Wen wundert es da noch, dass Edel auch dieses fertige Instrument schnell verkaufen konnte: “Zum Glück habe ich ihn an einen guten Freund verkaufen können, da mir der Bass inzwischen echt ans Herz gewachsen ist. Da ich ein absoluter Tony-Levin-Fan bin, wird er sowieso immer etwas Besonderes bleiben.”
Auftragsarbeiten halten sich für Edel bislang zahlenmäßig bislang noch im Rahmen, doch die Züricher Bassistin liebt es, gebrauchte Instrumente anzukaufen und daraus genau das zu machen, was sie gerade inspiriert. Steht sie mal vor Problemen, etwa beim Zusammenbau der elektronischen Parts, so holt sie sich Rat von Freunden aus der Bassbauer-Community. Interessenten und Käufer für ihre Projekte fanden sich bislang immer von selbst.

Ein schöner Nebeneffekt: “Ich wohne ja hier im Naturschutz-Paradies am Pfäffikersee und fotografiere ohnehin sehr gerne mit meiner Nikon D500. Deshalb kann ich die Bässe problemlos mit wunderschönem Hintergrund ablichten. Auf diese Weise verbinde ich sogar zwei Leidenschaften.”
Neben dem Basstuning ist Edel Murchies größtes Hobby natürlich die Musik selbst. Als Bassistin spielt sie bei Me and the Rest, wenn auch Gigs derzeit eher selten sind. Eigentlich hätte die Band im Jahr 2021 ihr 30jähriges Jubiläum mit einer kleinen Tour gefeiert. Stattdessen entschloss sich die Band, für sämtliche Songs des neuen Albums Videos zu drehen und dann jeden Titel einzeln über den Zeitraum von einem Jahr zu veröffentlichen: “Falls es die Situation erlaubt, hoffen wir aber natürlich noch immer auf eine Release-Party und einige Gigs in 2022. Aber die Blattmetall-Geschichte fasziniert mich in letzter Zeit einfach extrem und denke, da gibt es noch unzählige Möglichkeiten für mich.
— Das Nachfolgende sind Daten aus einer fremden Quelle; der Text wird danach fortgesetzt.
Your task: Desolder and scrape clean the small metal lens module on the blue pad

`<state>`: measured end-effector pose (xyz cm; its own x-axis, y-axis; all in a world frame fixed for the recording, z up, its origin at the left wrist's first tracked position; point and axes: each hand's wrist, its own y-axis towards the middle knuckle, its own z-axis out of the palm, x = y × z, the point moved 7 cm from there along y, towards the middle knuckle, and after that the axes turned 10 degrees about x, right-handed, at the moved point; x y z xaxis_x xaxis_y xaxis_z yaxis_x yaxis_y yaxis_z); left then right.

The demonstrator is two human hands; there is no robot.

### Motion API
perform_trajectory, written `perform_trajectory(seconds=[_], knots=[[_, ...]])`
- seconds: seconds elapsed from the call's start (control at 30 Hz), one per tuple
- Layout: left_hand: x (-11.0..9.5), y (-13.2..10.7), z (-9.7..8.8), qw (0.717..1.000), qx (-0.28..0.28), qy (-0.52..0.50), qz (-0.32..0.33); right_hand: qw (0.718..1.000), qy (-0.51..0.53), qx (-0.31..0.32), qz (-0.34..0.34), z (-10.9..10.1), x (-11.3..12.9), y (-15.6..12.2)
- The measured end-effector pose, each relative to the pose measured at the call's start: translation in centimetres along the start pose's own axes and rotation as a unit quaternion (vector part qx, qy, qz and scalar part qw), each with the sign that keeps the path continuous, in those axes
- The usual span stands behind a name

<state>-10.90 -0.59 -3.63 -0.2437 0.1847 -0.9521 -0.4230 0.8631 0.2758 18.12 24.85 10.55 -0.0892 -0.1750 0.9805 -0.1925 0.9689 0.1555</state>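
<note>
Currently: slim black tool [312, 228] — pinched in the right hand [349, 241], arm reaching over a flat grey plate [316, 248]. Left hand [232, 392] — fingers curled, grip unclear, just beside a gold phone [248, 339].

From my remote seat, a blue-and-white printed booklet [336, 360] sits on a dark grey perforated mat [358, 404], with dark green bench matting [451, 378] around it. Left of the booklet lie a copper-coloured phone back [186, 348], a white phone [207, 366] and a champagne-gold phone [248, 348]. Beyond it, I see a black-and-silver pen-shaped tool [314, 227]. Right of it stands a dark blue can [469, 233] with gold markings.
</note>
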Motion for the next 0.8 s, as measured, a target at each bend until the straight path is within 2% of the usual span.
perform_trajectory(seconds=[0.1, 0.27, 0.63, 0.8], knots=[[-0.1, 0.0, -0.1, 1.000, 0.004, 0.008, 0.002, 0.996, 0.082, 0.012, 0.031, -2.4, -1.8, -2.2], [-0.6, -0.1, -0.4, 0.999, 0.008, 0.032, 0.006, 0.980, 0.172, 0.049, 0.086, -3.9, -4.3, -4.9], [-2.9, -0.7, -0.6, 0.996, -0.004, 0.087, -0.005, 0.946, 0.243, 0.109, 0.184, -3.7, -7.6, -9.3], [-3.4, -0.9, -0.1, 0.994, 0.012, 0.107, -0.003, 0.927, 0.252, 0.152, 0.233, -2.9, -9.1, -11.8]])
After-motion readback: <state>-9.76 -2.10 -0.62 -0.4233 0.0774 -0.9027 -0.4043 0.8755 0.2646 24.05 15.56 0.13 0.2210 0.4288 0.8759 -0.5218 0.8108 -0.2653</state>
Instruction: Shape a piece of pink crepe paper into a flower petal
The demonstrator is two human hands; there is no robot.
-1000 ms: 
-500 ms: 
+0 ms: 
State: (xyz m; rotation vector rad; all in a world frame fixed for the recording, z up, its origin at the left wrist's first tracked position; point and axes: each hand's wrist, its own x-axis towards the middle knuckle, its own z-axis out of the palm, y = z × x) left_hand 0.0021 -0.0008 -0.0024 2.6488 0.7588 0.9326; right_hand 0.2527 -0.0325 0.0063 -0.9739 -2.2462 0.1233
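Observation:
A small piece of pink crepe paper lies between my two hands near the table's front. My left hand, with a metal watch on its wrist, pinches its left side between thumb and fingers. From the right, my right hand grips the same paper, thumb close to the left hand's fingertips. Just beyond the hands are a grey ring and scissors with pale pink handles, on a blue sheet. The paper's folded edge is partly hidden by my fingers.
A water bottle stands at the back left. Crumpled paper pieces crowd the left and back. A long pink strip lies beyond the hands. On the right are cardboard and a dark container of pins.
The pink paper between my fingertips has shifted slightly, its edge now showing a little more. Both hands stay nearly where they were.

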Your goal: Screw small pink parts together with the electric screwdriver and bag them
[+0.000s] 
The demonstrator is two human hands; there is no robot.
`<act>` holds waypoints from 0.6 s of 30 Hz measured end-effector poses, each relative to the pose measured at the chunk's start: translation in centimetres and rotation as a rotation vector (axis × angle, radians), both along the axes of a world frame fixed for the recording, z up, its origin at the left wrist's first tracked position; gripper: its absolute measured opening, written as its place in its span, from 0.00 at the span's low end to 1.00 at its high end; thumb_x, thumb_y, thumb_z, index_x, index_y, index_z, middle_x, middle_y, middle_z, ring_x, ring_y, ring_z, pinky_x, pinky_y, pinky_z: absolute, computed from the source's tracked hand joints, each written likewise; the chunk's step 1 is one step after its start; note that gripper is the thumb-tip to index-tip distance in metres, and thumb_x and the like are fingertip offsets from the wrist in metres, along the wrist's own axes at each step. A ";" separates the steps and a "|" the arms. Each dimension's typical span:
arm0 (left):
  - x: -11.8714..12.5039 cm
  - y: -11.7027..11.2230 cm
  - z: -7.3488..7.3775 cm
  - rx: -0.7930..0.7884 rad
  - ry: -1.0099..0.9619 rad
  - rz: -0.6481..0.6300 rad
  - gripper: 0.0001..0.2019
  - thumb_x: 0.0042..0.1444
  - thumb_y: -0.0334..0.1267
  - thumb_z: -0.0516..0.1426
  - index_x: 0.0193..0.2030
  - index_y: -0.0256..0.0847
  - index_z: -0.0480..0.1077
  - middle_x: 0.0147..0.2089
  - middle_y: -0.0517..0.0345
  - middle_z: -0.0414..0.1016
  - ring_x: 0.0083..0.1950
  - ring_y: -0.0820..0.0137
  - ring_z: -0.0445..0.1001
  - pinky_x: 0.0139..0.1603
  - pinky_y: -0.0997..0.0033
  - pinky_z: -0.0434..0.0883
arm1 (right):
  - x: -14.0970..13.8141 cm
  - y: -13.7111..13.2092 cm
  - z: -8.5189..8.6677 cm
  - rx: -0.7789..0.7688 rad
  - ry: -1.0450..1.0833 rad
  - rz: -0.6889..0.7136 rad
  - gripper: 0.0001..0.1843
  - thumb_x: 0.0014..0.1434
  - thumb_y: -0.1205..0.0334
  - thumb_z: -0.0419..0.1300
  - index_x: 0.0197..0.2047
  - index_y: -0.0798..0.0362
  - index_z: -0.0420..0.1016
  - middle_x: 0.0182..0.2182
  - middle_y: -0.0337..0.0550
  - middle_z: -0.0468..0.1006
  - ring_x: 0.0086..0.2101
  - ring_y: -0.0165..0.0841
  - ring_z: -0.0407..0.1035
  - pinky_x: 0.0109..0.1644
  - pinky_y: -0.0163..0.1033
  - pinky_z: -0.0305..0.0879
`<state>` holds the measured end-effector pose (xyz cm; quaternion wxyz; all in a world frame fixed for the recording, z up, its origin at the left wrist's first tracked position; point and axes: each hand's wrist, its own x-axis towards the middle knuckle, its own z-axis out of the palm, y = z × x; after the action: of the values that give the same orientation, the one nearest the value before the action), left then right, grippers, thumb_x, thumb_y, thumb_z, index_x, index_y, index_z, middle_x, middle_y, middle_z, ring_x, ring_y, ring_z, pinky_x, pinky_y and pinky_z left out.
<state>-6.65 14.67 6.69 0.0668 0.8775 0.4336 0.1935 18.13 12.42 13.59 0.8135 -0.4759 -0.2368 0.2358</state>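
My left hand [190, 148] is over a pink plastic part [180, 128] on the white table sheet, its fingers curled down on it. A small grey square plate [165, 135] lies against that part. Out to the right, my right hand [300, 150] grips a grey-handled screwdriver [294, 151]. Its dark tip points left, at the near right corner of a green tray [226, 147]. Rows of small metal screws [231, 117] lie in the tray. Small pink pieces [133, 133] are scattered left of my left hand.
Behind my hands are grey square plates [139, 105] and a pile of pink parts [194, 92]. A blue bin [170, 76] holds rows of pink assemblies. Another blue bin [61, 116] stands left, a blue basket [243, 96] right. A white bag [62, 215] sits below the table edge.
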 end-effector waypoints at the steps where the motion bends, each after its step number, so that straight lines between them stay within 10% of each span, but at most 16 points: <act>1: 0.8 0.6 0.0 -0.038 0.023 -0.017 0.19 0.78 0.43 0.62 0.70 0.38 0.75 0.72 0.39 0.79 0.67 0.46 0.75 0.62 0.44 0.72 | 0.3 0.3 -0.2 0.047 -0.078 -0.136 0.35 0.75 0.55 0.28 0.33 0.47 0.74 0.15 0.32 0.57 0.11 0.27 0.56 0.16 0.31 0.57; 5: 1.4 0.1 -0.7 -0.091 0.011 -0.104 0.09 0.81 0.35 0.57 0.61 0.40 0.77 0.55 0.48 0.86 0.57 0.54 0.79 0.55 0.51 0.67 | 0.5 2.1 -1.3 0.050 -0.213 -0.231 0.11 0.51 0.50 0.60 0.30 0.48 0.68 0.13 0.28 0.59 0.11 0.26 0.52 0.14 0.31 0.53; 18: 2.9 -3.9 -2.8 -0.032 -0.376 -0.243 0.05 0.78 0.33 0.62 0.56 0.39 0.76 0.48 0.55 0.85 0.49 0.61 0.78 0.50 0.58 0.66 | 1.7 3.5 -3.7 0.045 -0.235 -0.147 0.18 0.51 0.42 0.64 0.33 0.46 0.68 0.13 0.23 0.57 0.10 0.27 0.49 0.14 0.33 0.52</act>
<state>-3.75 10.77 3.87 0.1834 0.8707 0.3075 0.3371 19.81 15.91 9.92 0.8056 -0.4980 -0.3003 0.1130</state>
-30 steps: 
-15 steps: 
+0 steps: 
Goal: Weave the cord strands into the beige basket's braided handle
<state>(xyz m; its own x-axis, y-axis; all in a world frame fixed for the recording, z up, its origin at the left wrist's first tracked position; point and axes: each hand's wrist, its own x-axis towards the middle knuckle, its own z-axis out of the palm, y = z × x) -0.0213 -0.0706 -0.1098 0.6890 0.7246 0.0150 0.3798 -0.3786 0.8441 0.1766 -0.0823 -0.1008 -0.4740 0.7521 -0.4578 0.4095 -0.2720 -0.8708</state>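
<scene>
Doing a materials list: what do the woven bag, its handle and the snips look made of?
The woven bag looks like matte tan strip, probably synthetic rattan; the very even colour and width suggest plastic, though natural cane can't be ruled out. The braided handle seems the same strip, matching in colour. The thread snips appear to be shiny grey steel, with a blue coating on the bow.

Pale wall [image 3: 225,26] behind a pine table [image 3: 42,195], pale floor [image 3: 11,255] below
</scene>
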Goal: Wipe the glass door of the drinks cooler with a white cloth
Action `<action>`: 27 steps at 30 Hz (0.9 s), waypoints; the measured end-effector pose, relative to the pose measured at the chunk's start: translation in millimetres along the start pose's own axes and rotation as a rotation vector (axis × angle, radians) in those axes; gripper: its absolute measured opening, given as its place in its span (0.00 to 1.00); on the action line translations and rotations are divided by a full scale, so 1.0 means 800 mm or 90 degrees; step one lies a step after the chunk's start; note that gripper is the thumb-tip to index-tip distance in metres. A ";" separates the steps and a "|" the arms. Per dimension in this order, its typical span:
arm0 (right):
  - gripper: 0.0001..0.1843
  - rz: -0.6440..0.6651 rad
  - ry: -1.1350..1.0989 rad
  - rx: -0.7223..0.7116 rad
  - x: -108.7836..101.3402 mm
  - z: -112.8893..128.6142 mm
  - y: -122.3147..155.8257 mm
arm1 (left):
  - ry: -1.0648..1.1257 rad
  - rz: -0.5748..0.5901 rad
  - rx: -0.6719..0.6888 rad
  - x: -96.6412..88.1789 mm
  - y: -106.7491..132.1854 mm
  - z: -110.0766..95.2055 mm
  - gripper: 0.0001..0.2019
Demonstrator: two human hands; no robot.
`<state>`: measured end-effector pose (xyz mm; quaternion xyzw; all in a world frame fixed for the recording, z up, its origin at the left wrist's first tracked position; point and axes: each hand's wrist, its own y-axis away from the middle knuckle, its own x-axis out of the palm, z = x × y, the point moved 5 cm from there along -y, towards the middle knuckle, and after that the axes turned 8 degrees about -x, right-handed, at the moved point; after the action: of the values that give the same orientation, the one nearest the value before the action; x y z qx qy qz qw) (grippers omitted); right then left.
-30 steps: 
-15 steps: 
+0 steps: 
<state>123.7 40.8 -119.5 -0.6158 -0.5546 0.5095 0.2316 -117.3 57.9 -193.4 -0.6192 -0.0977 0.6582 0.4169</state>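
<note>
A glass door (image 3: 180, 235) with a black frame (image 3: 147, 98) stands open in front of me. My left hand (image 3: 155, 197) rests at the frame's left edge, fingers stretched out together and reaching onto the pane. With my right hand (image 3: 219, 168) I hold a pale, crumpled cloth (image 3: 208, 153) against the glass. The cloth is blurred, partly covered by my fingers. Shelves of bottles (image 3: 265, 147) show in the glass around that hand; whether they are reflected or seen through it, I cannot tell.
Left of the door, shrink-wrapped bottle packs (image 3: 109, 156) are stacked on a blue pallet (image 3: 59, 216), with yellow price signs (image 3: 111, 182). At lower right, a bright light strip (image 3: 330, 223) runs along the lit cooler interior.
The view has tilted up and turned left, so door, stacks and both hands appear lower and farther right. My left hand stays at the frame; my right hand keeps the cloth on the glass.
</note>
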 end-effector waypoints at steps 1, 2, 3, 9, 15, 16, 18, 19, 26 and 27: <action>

Der OLP war daher garantiert nicht mein letztes Projekt in dieser Art. Und natürlich wäre es ein Traum, irgendwann auch einmal Bässe von A bis Z selbst zu bauen. Mal schauen, was die Zukunft noch bringt!”
Eine tolle Geschichte, liebe Edel – wir wünschen dir alles Gute und extrem viel Spaß beim kreativen Austoben!